→ **What you will do**
Exactly as given, reproduce the records in full.

[Dataset excerpts]
● ● ● ●

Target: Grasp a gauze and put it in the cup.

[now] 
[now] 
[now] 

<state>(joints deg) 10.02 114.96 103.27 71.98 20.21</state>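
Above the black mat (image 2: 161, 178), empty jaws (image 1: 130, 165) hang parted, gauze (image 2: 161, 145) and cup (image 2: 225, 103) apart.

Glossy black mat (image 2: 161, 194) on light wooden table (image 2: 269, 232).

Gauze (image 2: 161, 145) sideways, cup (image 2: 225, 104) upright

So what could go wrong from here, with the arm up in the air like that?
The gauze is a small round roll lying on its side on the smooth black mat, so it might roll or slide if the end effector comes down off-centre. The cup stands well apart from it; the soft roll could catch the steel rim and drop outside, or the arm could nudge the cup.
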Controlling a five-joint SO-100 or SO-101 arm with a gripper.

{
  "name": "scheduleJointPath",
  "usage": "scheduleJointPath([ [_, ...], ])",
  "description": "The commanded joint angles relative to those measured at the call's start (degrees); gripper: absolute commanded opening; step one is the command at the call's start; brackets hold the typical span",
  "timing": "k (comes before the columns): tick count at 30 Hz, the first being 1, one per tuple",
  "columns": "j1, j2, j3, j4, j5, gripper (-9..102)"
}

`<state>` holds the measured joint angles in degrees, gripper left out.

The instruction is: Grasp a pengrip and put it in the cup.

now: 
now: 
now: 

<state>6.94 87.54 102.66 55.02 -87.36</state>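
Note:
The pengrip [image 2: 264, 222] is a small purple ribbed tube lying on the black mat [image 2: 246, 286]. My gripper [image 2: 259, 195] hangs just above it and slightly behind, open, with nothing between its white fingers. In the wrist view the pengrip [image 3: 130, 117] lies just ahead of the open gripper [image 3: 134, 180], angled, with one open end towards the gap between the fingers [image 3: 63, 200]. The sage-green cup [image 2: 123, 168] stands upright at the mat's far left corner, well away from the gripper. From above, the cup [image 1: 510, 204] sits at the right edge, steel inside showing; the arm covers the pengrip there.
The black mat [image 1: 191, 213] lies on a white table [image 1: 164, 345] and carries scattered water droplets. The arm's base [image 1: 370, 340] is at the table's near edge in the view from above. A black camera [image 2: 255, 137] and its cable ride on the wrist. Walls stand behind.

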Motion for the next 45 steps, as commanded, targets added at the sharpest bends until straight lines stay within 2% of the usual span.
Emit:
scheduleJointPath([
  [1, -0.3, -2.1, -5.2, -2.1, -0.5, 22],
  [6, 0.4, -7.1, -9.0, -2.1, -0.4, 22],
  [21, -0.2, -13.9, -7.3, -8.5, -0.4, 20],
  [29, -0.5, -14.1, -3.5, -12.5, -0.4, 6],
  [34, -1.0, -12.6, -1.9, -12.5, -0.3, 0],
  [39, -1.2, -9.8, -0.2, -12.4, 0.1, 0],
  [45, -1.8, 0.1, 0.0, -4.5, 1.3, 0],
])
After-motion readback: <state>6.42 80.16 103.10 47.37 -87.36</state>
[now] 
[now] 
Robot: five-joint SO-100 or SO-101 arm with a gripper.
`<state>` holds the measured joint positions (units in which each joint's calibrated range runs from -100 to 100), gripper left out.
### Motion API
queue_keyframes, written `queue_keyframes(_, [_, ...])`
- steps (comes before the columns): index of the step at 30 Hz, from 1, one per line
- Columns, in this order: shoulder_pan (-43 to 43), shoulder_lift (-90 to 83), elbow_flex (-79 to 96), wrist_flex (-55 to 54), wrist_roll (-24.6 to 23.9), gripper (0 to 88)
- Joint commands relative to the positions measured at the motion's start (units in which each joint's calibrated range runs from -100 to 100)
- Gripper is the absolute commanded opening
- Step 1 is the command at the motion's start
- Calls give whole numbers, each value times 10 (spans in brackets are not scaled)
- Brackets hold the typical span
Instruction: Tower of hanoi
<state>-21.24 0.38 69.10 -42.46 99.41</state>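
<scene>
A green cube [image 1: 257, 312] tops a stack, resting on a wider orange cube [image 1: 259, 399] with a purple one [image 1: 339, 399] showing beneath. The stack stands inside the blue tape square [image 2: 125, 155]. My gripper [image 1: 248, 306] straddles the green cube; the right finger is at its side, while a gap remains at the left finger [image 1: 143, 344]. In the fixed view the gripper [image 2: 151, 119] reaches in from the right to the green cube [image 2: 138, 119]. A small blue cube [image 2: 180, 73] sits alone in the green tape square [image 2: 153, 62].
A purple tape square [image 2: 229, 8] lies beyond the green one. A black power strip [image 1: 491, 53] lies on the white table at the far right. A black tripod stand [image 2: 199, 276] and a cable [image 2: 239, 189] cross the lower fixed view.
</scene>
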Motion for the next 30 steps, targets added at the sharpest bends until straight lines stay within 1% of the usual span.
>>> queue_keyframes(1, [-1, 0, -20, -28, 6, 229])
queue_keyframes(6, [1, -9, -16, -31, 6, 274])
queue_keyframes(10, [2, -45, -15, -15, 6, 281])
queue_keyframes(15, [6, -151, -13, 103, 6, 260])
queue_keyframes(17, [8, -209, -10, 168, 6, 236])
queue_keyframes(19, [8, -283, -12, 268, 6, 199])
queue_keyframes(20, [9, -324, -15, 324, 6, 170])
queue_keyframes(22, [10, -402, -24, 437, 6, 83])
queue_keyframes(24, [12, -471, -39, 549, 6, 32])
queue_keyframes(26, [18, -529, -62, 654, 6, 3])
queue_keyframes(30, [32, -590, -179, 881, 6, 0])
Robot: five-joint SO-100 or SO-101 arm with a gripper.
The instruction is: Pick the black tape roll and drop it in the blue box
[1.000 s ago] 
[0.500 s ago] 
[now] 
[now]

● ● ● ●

→ **Answer box**
Target: Grasp a gauze and put it in the cup.

[now] 
[now] 
[now] 

<state>(joints deg) 10.02 114.96 103.27 71.98 20.21</state>
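Above the black mat (image 2: 161, 178), empty jaws (image 1: 130, 165) hang parted, gauze (image 2: 161, 145) and cup (image 2: 225, 103) apart.

Glossy black mat (image 2: 161, 194) on light wooden table (image 2: 269, 232).

Gauze (image 2: 161, 145) sideways, cup (image 2: 225, 104) upright

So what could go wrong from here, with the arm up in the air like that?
The gauze is a small round roll lying on its side on the smooth black mat, so it might roll or slide if the end effector comes down off-centre. The cup stands well apart from it; the soft roll could catch the steel rim and drop outside, or the arm could nudge the cup.
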Controlling a five-joint SO-100 or SO-101 arm with a gripper.

{
  "name": "scheduleJointPath",
  "usage": "scheduleJointPath([ [_, ...], ])",
  "description": "The commanded joint angles relative to those measured at the call's start (degrees); gripper: absolute commanded opening; step one is the command at the call's start; brackets hold the typical span",
  "timing": "k (comes before the columns): tick count at 30 Hz, the first being 1, one per tuple",
  "columns": "j1, j2, j3, j4, j5, gripper (-9..102)"
}

`<state>` holds the measured joint angles in degrees, gripper left out.

The instruction is: Grasp a pengrip and put it in the cup.

now: 
now: 
now: 

<state>6.94 87.54 102.66 55.02 -87.36</state>
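Note:
The pengrip [image 2: 264, 222] is a small purple ribbed tube lying on the black mat [image 2: 246, 286]. My gripper [image 2: 259, 195] hangs just above it and slightly behind, open, with nothing between its white fingers. In the wrist view the pengrip [image 3: 130, 117] lies just ahead of the open gripper [image 3: 134, 180], angled, with one open end towards the gap between the fingers [image 3: 63, 200]. The sage-green cup [image 2: 123, 168] stands upright at the mat's far left corner, well away from the gripper. From above, the cup [image 1: 510, 204] sits at the right edge, steel inside showing; the arm covers the pengrip there.
The black mat [image 1: 191, 213] lies on a white table [image 1: 164, 345] and carries scattered water droplets. The arm's base [image 1: 370, 340] is at the table's near edge in the view from above. A black camera [image 2: 255, 137] and its cable ride on the wrist. Walls stand behind.
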
Motion for the next 45 steps, as commanded, targets added at the sharpest bends until straight lines stay within 2% of the usual span.
Emit:
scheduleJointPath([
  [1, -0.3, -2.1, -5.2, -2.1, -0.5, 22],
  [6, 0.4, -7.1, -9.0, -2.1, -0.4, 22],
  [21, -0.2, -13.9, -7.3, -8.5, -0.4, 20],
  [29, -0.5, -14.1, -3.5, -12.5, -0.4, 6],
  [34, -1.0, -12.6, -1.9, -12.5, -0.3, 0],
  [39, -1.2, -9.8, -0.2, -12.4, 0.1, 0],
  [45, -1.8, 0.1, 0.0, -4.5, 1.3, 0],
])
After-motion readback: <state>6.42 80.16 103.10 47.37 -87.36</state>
[now] 
[now] 
Robot: five-joint SO-100 or SO-101 arm with a gripper.
`<state>` holds the measured joint positions (units in which each joint's calibrated range runs from -100 to 100), gripper left out.
### Motion API
queue_keyframes, written `queue_keyframes(_, [_, ...])`
- steps (comes before the columns): index of the step at 30 Hz, from 1, one per line
- Columns, in this order: shoulder_pan (-43 to 43), shoulder_lift (-90 to 83), elbow_flex (-79 to 96), wrist_flex (-55 to 54), wrist_roll (-24.6 to 23.9), gripper (0 to 88)
- Joint commands relative to the positions measured at the motion's start (units in which each joint's calibrated range runs from -100 to 100)
- Gripper is the absolute commanded opening
- Step 1 is the command at the motion's start
- Calls give whole numbers, each value times 10 (spans in brackets are not scaled)
- Brackets hold the typical span
Instruction: Tower of hanoi
<state>-21.24 0.38 69.10 -42.46 99.41</state>
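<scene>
A green cube [image 1: 257, 312] tops a stack, resting on a wider orange cube [image 1: 259, 399] with a purple one [image 1: 339, 399] showing beneath. The stack stands inside the blue tape square [image 2: 125, 155]. My gripper [image 1: 248, 306] straddles the green cube; the right finger is at its side, while a gap remains at the left finger [image 1: 143, 344]. In the fixed view the gripper [image 2: 151, 119] reaches in from the right to the green cube [image 2: 138, 119]. A small blue cube [image 2: 180, 73] sits alone in the green tape square [image 2: 153, 62].
A purple tape square [image 2: 229, 8] lies beyond the green one. A black power strip [image 1: 491, 53] lies on the white table at the far right. A black tripod stand [image 2: 199, 276] and a cable [image 2: 239, 189] cross the lower fixed view.
</scene>
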Motion for the next 30 steps, targets added at the sharpest bends until straight lines stay within 1% of the usual span.
>>> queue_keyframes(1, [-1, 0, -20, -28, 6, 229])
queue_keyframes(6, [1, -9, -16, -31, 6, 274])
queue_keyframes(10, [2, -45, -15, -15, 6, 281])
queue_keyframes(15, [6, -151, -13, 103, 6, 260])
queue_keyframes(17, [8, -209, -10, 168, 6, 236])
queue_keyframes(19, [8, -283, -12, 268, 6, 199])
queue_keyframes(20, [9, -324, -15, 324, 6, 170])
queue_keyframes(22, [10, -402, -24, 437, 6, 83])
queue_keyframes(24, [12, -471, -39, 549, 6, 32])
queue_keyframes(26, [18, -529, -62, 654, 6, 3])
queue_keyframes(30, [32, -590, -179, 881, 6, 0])
Robot: five-joint SO-100 or SO-101 arm with a gripper.
The instruction is: Pick the black tape roll and drop it in the blue box
[1.000 s ago] 
[0.500 s ago] 
[now] 
[now]

That is the complete answer.